Holo3 matters less because H Company posted a big score and more because the open side of computer-use AI just got a lot less theoretical.
H Company launched Holo3 with the kind of headline that makes this beat fun and slightly exhausting: 78.85% on OSWorld-Verified, a new claimed high score on a serious computer-use benchmark. In AI, that is usually when a chart appears, everyone squints, and the press release starts doing chest exercises.
The interesting part is not the chart. H Company launched a family of computer-use models with a split personality. The flagship Holo3-122B-A10B is the score-chasing model from the launch page: paid-tier only and research-only for licensing. The smaller Holo3-35B-A3B is the one on Hugging Face under Apache 2.0, with free-tier API access and a stated self-hosting path. Open builders are not getting the absolute top model, but they are getting something more useful than a demo: an open-weight foothold unusually close to the frontier.

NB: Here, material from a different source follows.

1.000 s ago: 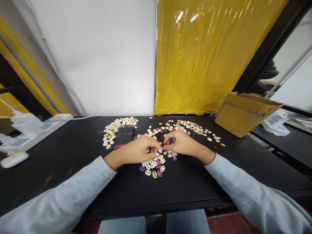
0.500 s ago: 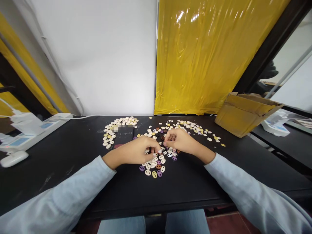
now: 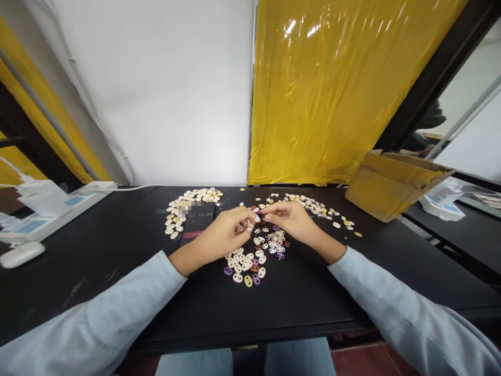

"Holo3" sounds like one neat product. It is not. It is a family photo where one sibling is allowed to leave the house and the other has a velvet rope around it.
That matters operationally. If you are deciding whether Holo3 is a benchmark headline or a thing you can actually deploy, the answer depends entirely on which sibling in that family portrait you mean.

What H Company actually released with Holo3
According to H Company’s launch page and model API docs, the Holo3 line currently breaks into two public tiers.
The first is Holo3-35B-A3B, a sparse MoE model with 35 billion total parameters and 3 billion active parameters. The model card says it is based on Qwen3.5-35B-A3B, tuned for GUI agents, released under Apache 2.0, and available for self-hosting; H Company lists it at $0.25 per million input tokens and $1.80 per million output tokens, with a 10-RPM free tier.
The second is Holo3-122B-A10B, the larger flagship with 122 billion total parameters and 10 billion active parameters. That is the model H Company says reached 78.85% on OSWorld-Verified. It is paid-API only, priced at $0.40 per million input tokens and $3.00 per million output tokens, and marked research-only for licensing.
That split is the launch. This is not a clean "we opened our frontier model" story. It is a "we opened the smaller model and kept the top shelf gated" story. Different claim, still meaningful, and very much in line with the incentive math behind open-weight model inference economics.
What is open in Holo3, and what definitely is not
The open part is real. H Company published the 35B-A3B weights on Hugging Face under Apache 2.0. Its API FAQ also says the model can be self-hosted and loaded with Transformers. In a category where "open" often means "here is a gated demo and one benchmark table," that counts.
The benchmark-leading 122B-A10B model is not open, not commercially available under an open license, and not described as self-hostable. H Company’s training stack is closed too: the launch page leans on an "agentic learning flywheel," a proprietary "Synthetic Environment Factory," and an internal "H Corporate Benchmark" of 486 enterprise-style tasks. Useful internal assets, maybe. Community-verifiable building blocks, no.
So Holo3 is not a fully open lab notebook. It is a hybrid strategy: open enough to win developers, closed enough to keep the crown jewels inside. We saw a different flavor of that tradeoff in Ai2's MolmoWeb launch.
Why the OSWorld-Verified claim matters, and why it is not the whole story
This is the part where the benchmark deserves both respect and a chaperone.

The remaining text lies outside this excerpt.